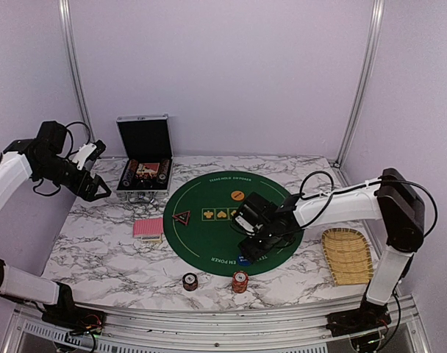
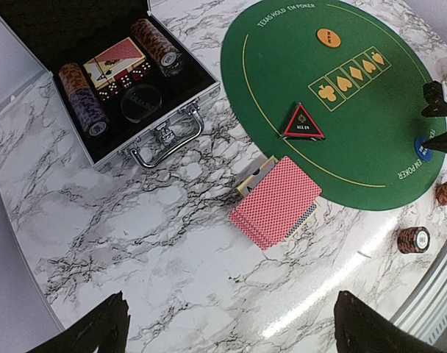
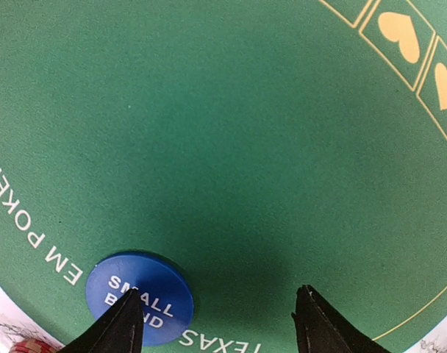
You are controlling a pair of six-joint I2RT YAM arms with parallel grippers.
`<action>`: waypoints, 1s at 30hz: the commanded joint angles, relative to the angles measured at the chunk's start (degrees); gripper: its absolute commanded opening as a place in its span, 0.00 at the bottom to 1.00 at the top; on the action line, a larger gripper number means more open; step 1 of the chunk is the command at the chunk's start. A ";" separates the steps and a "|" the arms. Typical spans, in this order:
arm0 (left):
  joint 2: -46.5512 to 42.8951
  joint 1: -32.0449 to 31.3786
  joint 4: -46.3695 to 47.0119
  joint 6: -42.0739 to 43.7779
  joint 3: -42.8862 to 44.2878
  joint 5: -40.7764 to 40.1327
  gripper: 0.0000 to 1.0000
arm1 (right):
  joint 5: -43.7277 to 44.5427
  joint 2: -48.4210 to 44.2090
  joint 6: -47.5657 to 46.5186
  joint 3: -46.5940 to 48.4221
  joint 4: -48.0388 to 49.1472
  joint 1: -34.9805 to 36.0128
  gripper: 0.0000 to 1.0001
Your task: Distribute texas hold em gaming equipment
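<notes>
Green mat (image 1: pixel 209 228) with yellow suit symbols, a blue disc (image 3: pixel 146 283) lettered white, an orange disc (image 2: pixel 328 37), red-checked card backs (image 2: pixel 276 200), a red-black triangle (image 2: pixel 303 123), grey-veined white marble table (image 2: pixel 135 235).

Robot test booth in a lab, not a lived-in room.
Plain lilac walls (image 1: pixel 209 73) and bare aluminium posts (image 1: pixel 75 81) enclose a marble-patterned table (image 1: pixel 98 250). Two white-and-black robot arms, the left arm (image 1: pixel 6 180) and the right arm (image 1: pixel 341 202), are bolted to a metal rail (image 1: pixel 209 320) at its near edge. Game props are laid out on the table, among them a green poker mat (image 1: pixel 201 239) and playing cards (image 1: pixel 148 228).
</notes>
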 commanded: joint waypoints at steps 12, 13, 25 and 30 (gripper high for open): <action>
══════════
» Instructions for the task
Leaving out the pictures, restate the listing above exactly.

» Exercise response
You are controlling a pair of six-joint I2RT YAM arms with parallel grippers.
`<action>`: waypoints, 1s at 30hz: the commanded joint angles, relative to the angles measured at the chunk's start (degrees); gripper: its absolute commanded opening as a place in its span, 0.00 at the bottom to 1.00 at the top; on the action line, a larger gripper number means more open; step 1 of the chunk is the command at the chunk's start. A ";" separates the steps and a "|" the arms. Typical spans, in this order:
arm0 (left):
  joint 2: -46.5512 to 42.8951
  joint 1: -32.0449 to 31.3786
  joint 4: -46.3695 to 47.0119
  joint 6: -42.0739 to 43.7779
  joint 3: -42.8862 to 44.2878
  joint 5: -40.7764 to 40.1327
  gripper: 0.0000 to 1.0000
arm1 (right):
  joint 5: -43.7277 to 44.5427
  joint 2: -48.4210 to 44.2090
  joint 6: -47.5657 to 46.5186
  joint 3: -46.5940 to 48.4221
  joint 4: -48.0388 to 49.1472
  joint 1: -34.9805 to 36.0128
  gripper: 0.0000 to 1.0001
Your task: Distribute texas hold em gaming equipment
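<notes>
Green mat (image 1: pixel 209 228) with yellow suit symbols, a blue disc (image 3: pixel 146 283) lettered white, an orange disc (image 2: pixel 328 37), red-checked card backs (image 2: pixel 276 200), a red-black triangle (image 2: pixel 303 123), grey-veined white marble table (image 2: pixel 135 235).

Robot test booth in a lab, not a lived-in room.
Plain lilac walls (image 1: pixel 209 73) and bare aluminium posts (image 1: pixel 75 81) enclose a marble-patterned table (image 1: pixel 98 250). Two white-and-black robot arms, the left arm (image 1: pixel 6 180) and the right arm (image 1: pixel 341 202), are bolted to a metal rail (image 1: pixel 209 320) at its near edge. Game props are laid out on the table, among them a green poker mat (image 1: pixel 201 239) and playing cards (image 1: pixel 148 228).
</notes>
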 commanded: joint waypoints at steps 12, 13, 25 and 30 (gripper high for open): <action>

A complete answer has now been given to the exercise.